Task brief -> Leave no line out. Transcribe the whole listing exactly.

Data extract ->
-- Opening Marker --

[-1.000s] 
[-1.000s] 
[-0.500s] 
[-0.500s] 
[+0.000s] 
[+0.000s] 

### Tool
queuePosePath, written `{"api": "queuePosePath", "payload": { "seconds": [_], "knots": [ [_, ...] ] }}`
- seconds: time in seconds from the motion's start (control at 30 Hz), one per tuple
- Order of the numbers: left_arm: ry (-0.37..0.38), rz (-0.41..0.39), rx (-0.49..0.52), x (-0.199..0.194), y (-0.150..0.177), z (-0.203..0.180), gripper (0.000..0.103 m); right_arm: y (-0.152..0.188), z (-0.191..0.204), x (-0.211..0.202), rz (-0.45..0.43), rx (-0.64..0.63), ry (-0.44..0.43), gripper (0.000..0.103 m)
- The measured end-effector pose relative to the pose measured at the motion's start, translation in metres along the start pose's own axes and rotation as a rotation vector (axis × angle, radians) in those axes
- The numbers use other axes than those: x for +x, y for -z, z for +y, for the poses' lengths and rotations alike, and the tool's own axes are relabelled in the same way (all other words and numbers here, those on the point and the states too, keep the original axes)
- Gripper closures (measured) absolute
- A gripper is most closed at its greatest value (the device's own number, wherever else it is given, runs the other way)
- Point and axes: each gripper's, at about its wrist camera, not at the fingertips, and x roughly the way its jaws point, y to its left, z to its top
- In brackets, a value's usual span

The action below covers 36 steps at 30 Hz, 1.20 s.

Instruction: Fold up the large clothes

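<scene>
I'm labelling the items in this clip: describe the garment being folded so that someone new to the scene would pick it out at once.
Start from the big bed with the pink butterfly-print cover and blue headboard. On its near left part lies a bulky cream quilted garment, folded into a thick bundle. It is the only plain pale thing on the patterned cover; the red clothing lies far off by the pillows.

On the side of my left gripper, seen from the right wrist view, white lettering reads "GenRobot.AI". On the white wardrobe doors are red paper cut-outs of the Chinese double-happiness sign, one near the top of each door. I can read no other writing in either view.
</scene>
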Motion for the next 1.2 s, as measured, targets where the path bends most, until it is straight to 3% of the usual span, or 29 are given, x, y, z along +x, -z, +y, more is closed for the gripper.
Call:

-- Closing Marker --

Output for this exercise ->
[-1.000s] 
[-1.000s] 
[-0.500s] 
[-0.500s] 
[+0.000s] 
[+0.000s] 

### Tool
queuePosePath, written `{"api": "queuePosePath", "payload": { "seconds": [_], "knots": [ [_, ...] ] }}`
- seconds: time in seconds from the motion's start (control at 30 Hz), one per tuple
- Order of the numbers: left_arm: ry (-0.37..0.38), rz (-0.41..0.39), rx (-0.49..0.52), x (-0.199..0.194), y (-0.150..0.177), z (-0.203..0.180), gripper (0.000..0.103 m); right_arm: y (-0.152..0.188), z (-0.191..0.204), x (-0.211..0.202), rz (-0.45..0.43), rx (-0.64..0.63), ry (-0.44..0.43), gripper (0.000..0.103 m)
- The measured end-effector pose relative to the pose measured at the motion's start, translation in metres along the start pose's own axes and rotation as a rotation vector (axis × angle, radians) in those axes
- The numbers use other axes than those: x for +x, y for -z, z for +y, for the poses' lengths and rotations alike, and the tool's own axes are relabelled in the same way (all other words and numbers here, those on the point and the states too, keep the original axes)
- Gripper closures (measured) absolute
- A gripper is most closed at its greatest value (the device's own number, wherever else it is given, runs the other way)
- Point and axes: each gripper's, at about its wrist camera, not at the fingertips, and x roughly the way its jaws point, y to its left, z to its top
- In brackets, a value's usual span

The action below covers 36 steps at 30 Hz, 1.20 s.

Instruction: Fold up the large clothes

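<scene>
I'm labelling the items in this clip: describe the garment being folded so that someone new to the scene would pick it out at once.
Start from the big bed with the pink butterfly-print cover and blue headboard. On its near left part lies a bulky cream quilted garment, folded into a thick bundle. It is the only plain pale thing on the patterned cover; the red clothing lies far off by the pillows.

On the side of my left gripper, seen from the right wrist view, white lettering reads "GenRobot.AI". On the white wardrobe doors are red paper cut-outs of the Chinese double-happiness sign, one near the top of each door. I can read no other writing in either view.
</scene>
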Motion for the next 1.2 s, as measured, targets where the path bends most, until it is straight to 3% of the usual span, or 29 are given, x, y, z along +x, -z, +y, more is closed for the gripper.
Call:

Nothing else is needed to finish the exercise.